Source: BHEF / Burning Glass

Recommendations for job seekers and employees

  • Recognize the importance of the New Foundational Skills for career adaptability and flexibility as technologies shift and job functions change. Continuously identify strategies to acquire essential skills.
  • Identify gaps in current knowledge around new foundational skill areas.
  • Develop strategies, using internal training, boot camps, or employers’ education benefits, to continuously acquire new skills.
  • Learn to effectively communicate with, and learn from, digitally savvy peers.
  • Position yourself for career growth by gaining experience with adjacent tasks and functions that require the development of new skills.
  • In resumes and other presentations, emphasize confirmed levels of competency, including certifications, in each of the three groups of New Foundational Skills.
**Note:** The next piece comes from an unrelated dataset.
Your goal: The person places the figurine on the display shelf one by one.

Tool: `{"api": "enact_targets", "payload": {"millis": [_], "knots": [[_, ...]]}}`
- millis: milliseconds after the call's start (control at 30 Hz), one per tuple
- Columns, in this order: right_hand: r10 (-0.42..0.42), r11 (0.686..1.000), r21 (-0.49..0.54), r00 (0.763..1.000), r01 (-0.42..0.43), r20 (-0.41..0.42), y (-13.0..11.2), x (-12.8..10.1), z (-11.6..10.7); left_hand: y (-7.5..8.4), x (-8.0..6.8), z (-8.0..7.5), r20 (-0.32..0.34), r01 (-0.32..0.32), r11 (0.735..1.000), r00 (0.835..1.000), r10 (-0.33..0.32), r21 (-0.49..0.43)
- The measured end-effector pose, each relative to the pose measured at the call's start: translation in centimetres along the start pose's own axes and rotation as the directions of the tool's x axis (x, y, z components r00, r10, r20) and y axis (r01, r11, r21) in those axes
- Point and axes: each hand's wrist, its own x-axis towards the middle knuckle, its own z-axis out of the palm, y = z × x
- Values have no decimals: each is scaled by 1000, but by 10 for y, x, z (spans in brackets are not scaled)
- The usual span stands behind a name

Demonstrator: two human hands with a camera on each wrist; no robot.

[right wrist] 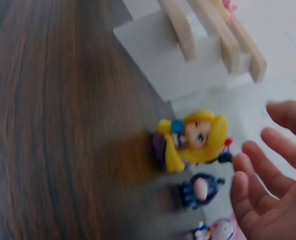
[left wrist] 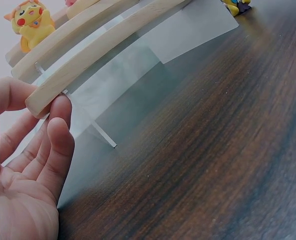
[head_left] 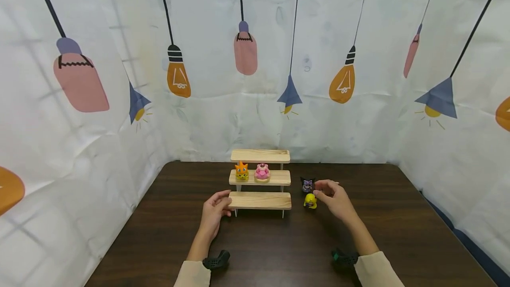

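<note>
My left hand (head_left: 214, 211) grips the left end of the bottom board of a three-tier wooden display stand (head_left: 260, 200), with fingers above and below the board in the left wrist view. My right hand (head_left: 335, 199) is beside two figurines to the right of the stand. One is a black-and-purple figurine (head_left: 307, 185); the other is a yellow-haired figurine (right wrist: 205, 137) in front of it. In the right wrist view the fingers are loosely bent, with fingertips right at a dark tip behind the yellow hair and nothing between them.
On the middle board stand an orange-and-yellow figurine (head_left: 241, 171) and a pink figurine (head_left: 262, 172). A dark blue figurine (right wrist: 201, 190) and a white-and-pink one (right wrist: 221, 229) show in the right wrist view. Behind the dark wooden table (head_left: 279, 247) hangs a lamp-patterned cloth (head_left: 207, 118).
</note>
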Motion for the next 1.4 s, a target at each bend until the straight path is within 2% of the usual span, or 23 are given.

Recommendations for employers

  • Aggressively signal skill demands and restructure their hiring plans to attract and develop talent and skills to power their digital business strategy.
  • Recognize that the New Foundational Skills are critical to core business activities and company competitiveness.
  • Ensure that all formal job postings include the New Foundational Skills as essential for the performance of job responsibilities.
  • Conduct periodic digital skills assessments and develop individualized learning plans for all job seekers and incumbent employees; engage learning and training partners in the use of these tools.
  • Seek new and more diverse sources of skills and talent, by leveraging the adjacent skills of both job seekers and incumbent workers.
  • Expressly develop work-based learning that expands opportunities to link learning to work and develop these skills in the workforce.
  • Communicate the role of these skills, and of these clusters of skills, to all levels of job seekers and incumbent employees, across companies and industries.
  • Work closely with higher education partners and other providers to coordinate goals and expectations for classroom learning, internships, job skills development, and work-based learning – particularly in technical programs seeking to develop Business Enabler Skills or Human Skills, and in liberal arts or general education programs hoping to stress Business Enabler Skills or Digital Building Block Skills as key skills of the future.